Here are a few examples of how it can be used:
body {
color: color(red green(50));
color: color(red blue(50) a(50%));
color: color(red tint(50%));
color: color(red shade(50%));
}
Will be compiled into the following colors
body {
color: rgb(255, 50, 0);
color: rgba(255, 0, 50, 0.5);
color: rgb(255, 128, 128);
color: rgb(128, 0, 0);
}
A complete list of color adjusters can be found in the specification. This plugin can be extremely effective together with custom properties. You can define a set of base colors and calculate others based on them. This way if you’ll decide to change your base colors, the rest of the palette will be updated accordingly.
HWB Color Notation
HWB stands for Hue-Whiteness-Blackness, an alternative method for defining colors. It describes a color using a hue value from 0 to 360 and then adds a degree of whiteness and blackness from 0% to 100%. This notation is similar to HSL and somewhat easier to comprehend than RGB. The postcss-color-hwb plugin implements the new hwb()

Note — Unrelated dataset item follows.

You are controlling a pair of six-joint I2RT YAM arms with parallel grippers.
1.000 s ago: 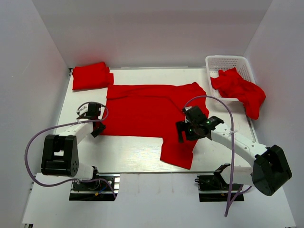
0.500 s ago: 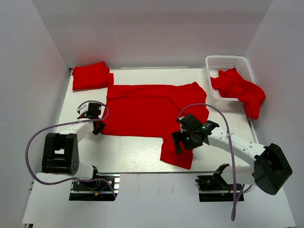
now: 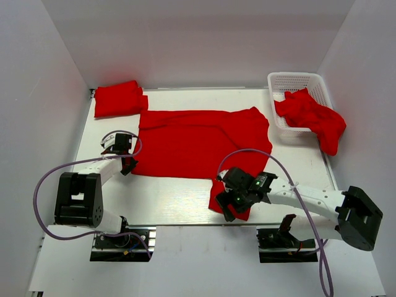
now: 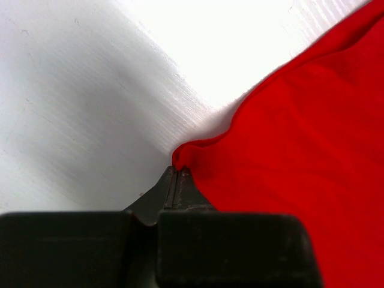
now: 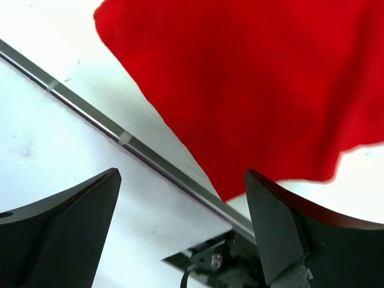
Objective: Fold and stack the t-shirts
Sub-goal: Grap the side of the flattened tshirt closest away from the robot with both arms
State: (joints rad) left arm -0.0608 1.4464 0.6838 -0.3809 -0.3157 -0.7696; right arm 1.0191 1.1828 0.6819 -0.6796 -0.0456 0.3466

function which is used to define HWB colors. A couple of examples:
body {
color: hwb(0, 0%, 0%);
color: hwb(120, 40%, 20%);
color: hwb(240, 0%, 100%, 0.5);
}
Will generate the following colors:
body {
color: rgb(255, 0, 0);
color: rgb(102, 204, 102);
color: rgba(0, 0, 0, 0.5);
}
Gray()
Function
The CSS colors module also introduced a handy gray()
function. It can be used to generate gray colors without specifying any redundant information, such as all three channels in an RGB color. The postcss-color-gray plugin implements a polyfill for the function and is extremely straightforward to use:
body {
color: gray(0);
color: gray(25);
color: gray(50%);
color: gray(128, 20%);
}
This code above will generate different shades of gray:
body {
color: rgb(0, 0, 0);
color: rgb(25, 25, 25);
color: rgb(127, 127, 127);
color: rgba(128, 128, 128, 0.2);
}
Wrapping It All Up
This is by all means not a complete list of CSS plugins available, but rather a selection of some the more interesting ones. You can explore more of them at postcss.parts.
CSS is booming and PostCSS is booming with it. Yes, we are all eagerly waiting for native browser support for these new features, but PostCSS gives us a promising opportunity to adopt and evaluate these features early. The general advice here would be to try to take a step back from the familiar usage of preprocessors and take a fresh perspective on writing stylesheets. Try to come up with a list of available features that would make you more productive and use them in your workflow. You might soon realize that these are the exact features you were missing all along.